#### Work task:
Repeat, exactly as written, the lines of the records below from the first through the line with "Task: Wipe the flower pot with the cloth", but none past it.
-------
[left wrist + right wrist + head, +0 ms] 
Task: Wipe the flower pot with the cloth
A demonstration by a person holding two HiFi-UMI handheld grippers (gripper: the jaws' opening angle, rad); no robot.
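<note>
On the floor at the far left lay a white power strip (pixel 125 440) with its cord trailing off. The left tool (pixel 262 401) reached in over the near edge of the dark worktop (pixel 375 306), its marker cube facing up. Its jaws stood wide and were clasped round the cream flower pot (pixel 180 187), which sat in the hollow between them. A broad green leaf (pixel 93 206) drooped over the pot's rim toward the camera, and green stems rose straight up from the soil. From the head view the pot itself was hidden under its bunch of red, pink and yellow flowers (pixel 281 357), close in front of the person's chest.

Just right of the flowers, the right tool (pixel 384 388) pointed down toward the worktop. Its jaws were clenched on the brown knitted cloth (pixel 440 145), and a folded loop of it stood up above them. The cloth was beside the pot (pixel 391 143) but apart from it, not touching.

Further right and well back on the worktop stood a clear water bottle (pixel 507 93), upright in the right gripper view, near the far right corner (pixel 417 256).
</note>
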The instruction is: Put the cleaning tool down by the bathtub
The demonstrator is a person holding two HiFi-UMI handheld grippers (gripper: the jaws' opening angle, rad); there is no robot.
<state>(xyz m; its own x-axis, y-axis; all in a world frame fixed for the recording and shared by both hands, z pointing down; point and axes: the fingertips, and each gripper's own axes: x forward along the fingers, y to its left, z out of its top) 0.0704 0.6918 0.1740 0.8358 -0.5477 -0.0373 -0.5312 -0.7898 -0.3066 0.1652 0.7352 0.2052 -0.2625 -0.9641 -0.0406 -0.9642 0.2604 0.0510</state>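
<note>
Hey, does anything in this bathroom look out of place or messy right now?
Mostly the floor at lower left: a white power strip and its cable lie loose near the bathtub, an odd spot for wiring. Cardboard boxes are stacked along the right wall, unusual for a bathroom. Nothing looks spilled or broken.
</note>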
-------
#### The completed task:
[left wrist + right wrist + head, +0 ms] 
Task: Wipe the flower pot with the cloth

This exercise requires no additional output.